Brief:
Whenever the word "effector" shows up in a line of the data, copy that line.

Provided material:
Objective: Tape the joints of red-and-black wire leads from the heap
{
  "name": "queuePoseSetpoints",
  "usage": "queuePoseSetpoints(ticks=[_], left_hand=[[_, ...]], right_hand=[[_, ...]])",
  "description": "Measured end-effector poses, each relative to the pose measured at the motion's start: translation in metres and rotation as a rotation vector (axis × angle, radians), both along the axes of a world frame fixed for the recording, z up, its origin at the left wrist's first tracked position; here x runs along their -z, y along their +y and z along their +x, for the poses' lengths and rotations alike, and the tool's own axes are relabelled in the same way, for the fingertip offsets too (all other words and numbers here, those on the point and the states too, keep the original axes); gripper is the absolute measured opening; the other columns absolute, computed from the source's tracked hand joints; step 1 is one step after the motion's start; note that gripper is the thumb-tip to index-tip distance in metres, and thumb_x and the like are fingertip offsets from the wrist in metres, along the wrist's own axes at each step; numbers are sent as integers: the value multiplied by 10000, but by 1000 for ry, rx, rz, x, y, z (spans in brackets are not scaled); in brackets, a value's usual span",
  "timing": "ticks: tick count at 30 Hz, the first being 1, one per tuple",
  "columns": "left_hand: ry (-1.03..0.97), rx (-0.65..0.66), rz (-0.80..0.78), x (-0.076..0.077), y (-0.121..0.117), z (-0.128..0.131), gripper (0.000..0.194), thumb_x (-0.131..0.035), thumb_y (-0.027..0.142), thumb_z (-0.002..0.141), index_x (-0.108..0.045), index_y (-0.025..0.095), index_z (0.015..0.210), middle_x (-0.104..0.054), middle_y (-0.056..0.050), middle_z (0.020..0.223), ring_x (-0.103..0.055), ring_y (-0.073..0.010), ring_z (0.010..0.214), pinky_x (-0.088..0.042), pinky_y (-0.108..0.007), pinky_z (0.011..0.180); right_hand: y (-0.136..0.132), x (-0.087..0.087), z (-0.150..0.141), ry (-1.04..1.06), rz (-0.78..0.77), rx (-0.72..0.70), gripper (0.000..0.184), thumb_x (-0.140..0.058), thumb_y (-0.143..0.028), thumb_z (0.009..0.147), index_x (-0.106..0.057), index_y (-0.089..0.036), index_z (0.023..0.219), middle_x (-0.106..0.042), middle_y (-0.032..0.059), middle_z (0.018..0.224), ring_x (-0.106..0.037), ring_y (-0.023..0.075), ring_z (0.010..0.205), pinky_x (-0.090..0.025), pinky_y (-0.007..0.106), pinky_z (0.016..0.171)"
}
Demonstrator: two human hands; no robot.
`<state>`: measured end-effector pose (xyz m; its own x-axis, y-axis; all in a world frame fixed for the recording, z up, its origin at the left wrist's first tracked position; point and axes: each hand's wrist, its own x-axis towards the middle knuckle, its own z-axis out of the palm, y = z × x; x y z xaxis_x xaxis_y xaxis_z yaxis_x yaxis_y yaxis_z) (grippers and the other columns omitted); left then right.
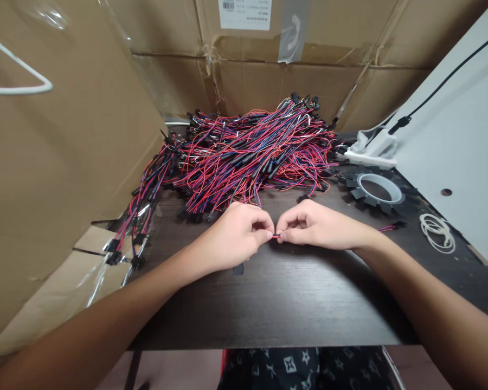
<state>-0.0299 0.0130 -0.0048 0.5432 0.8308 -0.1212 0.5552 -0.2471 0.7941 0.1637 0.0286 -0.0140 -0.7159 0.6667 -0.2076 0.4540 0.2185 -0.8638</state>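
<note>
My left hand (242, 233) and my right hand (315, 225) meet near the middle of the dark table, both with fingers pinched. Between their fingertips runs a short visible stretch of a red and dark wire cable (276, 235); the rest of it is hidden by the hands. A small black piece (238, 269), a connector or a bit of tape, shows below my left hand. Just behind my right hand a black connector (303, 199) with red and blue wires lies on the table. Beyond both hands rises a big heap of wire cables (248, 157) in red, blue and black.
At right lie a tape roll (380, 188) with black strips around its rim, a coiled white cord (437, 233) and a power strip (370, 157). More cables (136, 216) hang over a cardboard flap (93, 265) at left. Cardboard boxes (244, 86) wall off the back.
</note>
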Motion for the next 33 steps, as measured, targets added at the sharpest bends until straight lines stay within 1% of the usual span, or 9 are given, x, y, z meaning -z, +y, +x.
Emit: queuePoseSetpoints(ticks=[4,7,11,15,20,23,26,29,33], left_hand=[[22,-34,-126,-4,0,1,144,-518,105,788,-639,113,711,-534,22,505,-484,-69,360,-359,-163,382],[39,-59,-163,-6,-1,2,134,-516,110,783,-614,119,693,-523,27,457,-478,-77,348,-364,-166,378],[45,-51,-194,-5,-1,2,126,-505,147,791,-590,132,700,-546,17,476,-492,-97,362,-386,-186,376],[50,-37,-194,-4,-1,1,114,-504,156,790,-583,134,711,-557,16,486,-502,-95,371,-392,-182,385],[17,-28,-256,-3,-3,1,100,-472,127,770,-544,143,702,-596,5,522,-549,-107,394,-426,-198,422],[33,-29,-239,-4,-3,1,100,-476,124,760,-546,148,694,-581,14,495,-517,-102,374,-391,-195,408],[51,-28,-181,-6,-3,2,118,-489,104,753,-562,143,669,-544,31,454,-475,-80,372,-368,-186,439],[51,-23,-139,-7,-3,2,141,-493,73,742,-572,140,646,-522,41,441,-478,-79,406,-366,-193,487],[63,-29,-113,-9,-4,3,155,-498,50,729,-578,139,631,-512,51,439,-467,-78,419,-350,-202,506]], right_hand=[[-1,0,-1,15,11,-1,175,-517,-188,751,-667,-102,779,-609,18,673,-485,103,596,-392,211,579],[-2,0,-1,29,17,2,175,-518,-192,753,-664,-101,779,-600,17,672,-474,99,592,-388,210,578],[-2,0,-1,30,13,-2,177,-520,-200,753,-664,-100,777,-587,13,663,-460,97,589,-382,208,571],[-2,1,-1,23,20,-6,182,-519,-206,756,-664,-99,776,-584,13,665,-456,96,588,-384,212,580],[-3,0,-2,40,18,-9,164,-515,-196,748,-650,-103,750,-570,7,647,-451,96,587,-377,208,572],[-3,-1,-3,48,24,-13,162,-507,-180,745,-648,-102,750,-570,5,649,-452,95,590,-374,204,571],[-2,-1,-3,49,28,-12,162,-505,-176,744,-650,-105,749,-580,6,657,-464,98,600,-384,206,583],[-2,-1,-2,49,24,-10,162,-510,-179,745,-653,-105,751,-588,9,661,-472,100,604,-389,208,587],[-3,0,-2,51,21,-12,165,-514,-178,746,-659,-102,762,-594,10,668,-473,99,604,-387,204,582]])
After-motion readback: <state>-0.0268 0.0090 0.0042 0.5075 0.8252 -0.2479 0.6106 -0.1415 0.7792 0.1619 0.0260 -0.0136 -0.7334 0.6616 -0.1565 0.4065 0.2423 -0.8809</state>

Response to the task:
  "description": "Measured end-effector poses, each relative to the pose measured at the motion's start: translation in metres and rotation as a rotation vector (axis × angle, radians), both along the axes of a world frame fixed for the recording, z up, its origin at the left wrist's first tracked position; here x runs along their -z, y along their +y and z along their +x, for the poses' lengths and rotations alike, and the tool's own axes are relabelled in the same way, for the fingertip offsets too (all other words and numbers here, those on the point and the states too, keep the original axes); gripper is the absolute measured opening; the other columns absolute, computed from the source's tracked hand joints; step 1 is one step after the motion's start; note that gripper is the thumb-tip to index-tip distance in metres, and thumb_x and the like are fingertip offsets from the wrist in metres, along the wrist's own axes at each step; numbers are sent as integers: the value multiplied by 10000, but by 1000 for ry, rx, rz, x, y, z (spans in brackets are not scaled); in brackets, a value's usual span",
`<state>`: measured end-effector pose (xyz m; its own x-axis, y-axis; all in a world frame fixed for the recording, z up, its origin at the left wrist's first tracked position; point and axes: each hand's wrist, its own x-axis towards the middle knuckle, its own z-axis out of the palm, y = z × x; x y z xaxis_x xaxis_y xaxis_z yaxis_x yaxis_y yaxis_z) (grippers and the other columns omitted); left then right.

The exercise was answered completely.